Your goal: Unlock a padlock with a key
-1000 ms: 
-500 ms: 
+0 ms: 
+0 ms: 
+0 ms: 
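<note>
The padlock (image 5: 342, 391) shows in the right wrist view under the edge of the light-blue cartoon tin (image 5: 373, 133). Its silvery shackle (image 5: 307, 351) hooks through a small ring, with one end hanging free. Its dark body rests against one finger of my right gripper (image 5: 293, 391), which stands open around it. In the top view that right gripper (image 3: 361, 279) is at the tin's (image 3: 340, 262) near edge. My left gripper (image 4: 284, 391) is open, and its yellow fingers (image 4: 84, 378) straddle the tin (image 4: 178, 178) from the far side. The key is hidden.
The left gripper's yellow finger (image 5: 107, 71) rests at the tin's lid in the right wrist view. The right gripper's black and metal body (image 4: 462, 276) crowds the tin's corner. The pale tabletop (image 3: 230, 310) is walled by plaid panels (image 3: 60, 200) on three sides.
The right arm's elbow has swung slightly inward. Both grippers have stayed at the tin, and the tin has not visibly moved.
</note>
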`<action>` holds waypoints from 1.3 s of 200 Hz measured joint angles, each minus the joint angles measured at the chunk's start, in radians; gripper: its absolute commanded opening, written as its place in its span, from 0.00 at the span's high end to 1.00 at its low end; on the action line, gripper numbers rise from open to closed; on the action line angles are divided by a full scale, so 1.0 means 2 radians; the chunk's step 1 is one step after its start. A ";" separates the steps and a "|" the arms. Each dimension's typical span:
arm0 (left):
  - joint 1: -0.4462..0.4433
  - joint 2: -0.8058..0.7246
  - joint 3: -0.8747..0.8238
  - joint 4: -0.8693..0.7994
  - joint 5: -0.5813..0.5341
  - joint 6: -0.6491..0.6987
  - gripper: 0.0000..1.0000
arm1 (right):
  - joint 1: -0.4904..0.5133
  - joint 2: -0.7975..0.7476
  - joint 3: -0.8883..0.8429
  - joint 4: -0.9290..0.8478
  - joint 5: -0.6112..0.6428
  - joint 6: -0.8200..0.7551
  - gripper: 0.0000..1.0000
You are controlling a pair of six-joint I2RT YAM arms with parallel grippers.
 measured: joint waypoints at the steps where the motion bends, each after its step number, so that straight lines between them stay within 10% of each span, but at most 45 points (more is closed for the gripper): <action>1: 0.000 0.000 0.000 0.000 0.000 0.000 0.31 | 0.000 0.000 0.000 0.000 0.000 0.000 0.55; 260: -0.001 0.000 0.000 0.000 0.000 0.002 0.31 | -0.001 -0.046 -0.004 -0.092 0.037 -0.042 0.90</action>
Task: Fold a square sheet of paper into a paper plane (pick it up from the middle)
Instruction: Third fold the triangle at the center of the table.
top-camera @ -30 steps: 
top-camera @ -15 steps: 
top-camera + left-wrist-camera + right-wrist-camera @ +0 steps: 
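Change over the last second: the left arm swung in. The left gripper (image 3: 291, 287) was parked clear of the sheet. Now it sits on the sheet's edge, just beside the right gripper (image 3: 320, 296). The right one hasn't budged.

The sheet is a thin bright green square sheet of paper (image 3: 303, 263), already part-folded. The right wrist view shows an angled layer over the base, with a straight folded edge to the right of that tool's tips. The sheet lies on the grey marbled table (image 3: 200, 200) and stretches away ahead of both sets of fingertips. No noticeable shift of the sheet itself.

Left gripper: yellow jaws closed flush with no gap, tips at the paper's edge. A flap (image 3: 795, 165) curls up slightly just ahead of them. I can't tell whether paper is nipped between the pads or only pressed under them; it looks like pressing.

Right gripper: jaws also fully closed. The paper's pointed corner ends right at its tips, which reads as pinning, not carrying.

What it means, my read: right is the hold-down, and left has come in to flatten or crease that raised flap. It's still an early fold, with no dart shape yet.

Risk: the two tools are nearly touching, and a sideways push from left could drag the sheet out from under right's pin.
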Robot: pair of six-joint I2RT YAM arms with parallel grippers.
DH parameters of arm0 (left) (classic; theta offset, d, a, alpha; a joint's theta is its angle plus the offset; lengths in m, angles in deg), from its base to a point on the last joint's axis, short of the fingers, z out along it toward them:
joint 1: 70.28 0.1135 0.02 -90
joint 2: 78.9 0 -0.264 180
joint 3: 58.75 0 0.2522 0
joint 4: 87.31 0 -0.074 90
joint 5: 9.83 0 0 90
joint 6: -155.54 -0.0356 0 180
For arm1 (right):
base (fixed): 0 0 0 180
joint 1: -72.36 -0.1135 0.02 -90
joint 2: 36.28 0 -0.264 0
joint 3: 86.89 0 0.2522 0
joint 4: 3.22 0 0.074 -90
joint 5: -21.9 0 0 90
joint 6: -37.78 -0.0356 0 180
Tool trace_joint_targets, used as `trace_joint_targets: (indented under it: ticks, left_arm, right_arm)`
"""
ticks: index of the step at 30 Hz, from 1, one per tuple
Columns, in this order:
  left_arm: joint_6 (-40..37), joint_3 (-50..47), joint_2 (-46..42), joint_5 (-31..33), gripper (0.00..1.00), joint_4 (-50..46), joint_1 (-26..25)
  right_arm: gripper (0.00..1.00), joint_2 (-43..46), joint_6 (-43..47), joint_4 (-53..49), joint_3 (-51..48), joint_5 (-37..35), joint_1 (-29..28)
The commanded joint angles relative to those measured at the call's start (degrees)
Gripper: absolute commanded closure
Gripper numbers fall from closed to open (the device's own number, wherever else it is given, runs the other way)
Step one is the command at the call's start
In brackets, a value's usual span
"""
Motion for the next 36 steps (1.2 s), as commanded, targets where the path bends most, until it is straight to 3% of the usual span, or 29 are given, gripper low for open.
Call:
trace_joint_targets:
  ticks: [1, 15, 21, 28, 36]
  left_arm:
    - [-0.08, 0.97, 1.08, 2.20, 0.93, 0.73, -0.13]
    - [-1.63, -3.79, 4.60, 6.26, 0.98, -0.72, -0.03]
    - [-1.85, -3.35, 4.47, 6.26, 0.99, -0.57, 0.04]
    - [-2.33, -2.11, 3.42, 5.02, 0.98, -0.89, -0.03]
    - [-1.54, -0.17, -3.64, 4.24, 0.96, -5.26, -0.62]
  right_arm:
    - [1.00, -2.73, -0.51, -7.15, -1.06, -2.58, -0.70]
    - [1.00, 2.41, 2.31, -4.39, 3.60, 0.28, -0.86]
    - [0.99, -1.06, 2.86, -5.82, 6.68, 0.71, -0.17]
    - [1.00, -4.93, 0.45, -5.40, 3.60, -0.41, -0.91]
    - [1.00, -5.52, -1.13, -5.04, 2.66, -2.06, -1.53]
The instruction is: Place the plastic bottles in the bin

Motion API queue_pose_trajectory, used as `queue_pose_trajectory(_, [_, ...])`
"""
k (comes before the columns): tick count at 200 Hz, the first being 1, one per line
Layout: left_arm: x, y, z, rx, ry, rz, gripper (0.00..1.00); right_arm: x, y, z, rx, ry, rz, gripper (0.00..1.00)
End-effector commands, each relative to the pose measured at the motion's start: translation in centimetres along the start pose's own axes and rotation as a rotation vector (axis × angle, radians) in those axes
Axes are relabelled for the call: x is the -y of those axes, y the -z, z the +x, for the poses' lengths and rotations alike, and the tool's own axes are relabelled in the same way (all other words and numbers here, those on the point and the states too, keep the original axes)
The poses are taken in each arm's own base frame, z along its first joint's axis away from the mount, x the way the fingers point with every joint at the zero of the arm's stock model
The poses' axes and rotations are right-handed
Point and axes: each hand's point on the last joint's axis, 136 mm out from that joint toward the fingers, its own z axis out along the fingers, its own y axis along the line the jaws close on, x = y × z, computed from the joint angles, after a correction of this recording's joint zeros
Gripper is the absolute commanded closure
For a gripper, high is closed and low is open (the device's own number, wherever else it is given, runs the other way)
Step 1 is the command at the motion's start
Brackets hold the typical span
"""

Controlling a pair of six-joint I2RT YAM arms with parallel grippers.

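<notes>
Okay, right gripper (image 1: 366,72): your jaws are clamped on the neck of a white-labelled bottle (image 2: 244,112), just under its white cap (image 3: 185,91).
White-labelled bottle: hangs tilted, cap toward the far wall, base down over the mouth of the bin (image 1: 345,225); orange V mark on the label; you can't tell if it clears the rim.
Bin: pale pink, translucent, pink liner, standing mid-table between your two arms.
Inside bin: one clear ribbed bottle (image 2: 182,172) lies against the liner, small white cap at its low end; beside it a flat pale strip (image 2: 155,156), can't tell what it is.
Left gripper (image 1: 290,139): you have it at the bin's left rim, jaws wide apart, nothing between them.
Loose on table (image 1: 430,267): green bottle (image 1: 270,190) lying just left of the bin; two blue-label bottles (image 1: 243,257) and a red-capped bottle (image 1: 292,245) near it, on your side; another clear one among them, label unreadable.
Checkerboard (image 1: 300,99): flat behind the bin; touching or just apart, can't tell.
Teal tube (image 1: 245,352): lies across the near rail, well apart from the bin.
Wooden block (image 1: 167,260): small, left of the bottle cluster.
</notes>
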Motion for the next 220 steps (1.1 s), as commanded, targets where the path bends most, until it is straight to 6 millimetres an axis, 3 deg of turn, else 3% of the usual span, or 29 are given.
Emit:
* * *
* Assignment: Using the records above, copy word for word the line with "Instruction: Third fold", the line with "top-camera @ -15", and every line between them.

* Task output:
Instruction: Third fold the triangle at the center of the table.
top-camera @ -30 steps: 
top-camera @ -15 steps: 

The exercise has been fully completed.